Metadata-Version: 2.4
Name: jsonl-algebra
Version: 0.81
Summary: A lightweight relational algebra CLI over JSONL
Author-email: Alex Towell <lex@metafunctor.com>
License-Expression: MIT
Project-URL: Homepage, https://queelius.github.io/jsonl-algebra
Project-URL: Documentation, https://queelius.github.io/jsonl-algebra
Project-URL: Source, https://github.com/queelius/jsonl-algebra
Classifier: Development Status :: 3 - Alpha
Classifier: Intended Audience :: Developers
Classifier: Intended Audience :: System Administrators
Classifier: Programming Language :: Python :: 3
Classifier: Programming Language :: Python :: 3.8
Classifier: Programming Language :: Python :: 3.9
Classifier: Programming Language :: Python :: 3.10
Classifier: Programming Language :: Python :: 3.11
Classifier: Programming Language :: Python :: 3.12
Classifier: Operating System :: OS Independent
Classifier: Topic :: Utilities
Classifier: Topic :: Text Processing :: Filters
Requires-Python: >=3.8
Description-Content-Type: text/markdown
License-File: LICENSE
Dynamic: license-file

# ja - JSONL Algebra

**ja** is a lightweight command-line tool and Python library for performing relational algebra operations on JSONL (JSON Lines) data. It's designed to be a simple, dependency-free alternative for common data manipulation tasks, inspired by tools like `jq` and traditional SQL.

## Features

* Perform common relational algebra operations: select, project, join, union, intersection, difference, distinct, sort, product, and group by with aggregations.

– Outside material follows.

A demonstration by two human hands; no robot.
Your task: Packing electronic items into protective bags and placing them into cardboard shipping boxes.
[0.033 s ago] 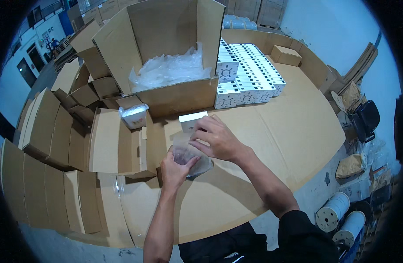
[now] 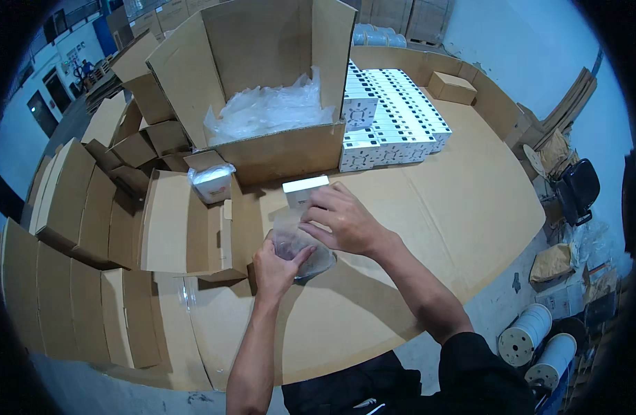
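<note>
My left hand [image 2: 275,270] grips the near left side of a clear plastic bag [image 2: 290,238], its thumb lying across the front. At the bag's upper right edge, the curled fingers of my right hand [image 2: 342,221] are pinched together on the plastic. Whether something lies inside the bag is hard to make out. Just beyond the hands a small white box [image 2: 305,185] stands on the cardboard-covered table [image 2: 428,249]. An open brown carton [image 2: 172,221] sits to the left, with a plastic-wrapped white box [image 2: 213,183] in its far end.
A large open carton [image 2: 283,155] at the back holds a heap of clear plastic bags [image 2: 273,107]. Right of it stand rows of white patterned boxes [image 2: 394,117]. Several brown cartons [image 2: 62,290] line the left edge. A closed brown box [image 2: 451,88] lies far right.
</note>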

* `groupby`: A powerful feature that allows you to group data by one or more keys and perform various aggregations on the grouped data.
  * By default, includes `sum`, `avg`, `min`, `max`, `count`, `list` (collect all values), `first` (first value in group), `last` (last value in group) aggregations.
  * Can be extended with custom aggregation functions. See "Extending Group By Aggregations" section.
* Works with JSONL files or piped data from stdin/stdout.
* Can be used as a CLI tool or as a Python library.
* No external dependencies.

## Installation

There are two main ways to install `ja`:

### For users (from PyPI):

You can install the package directly from PyPI (Python Package Index) using pip.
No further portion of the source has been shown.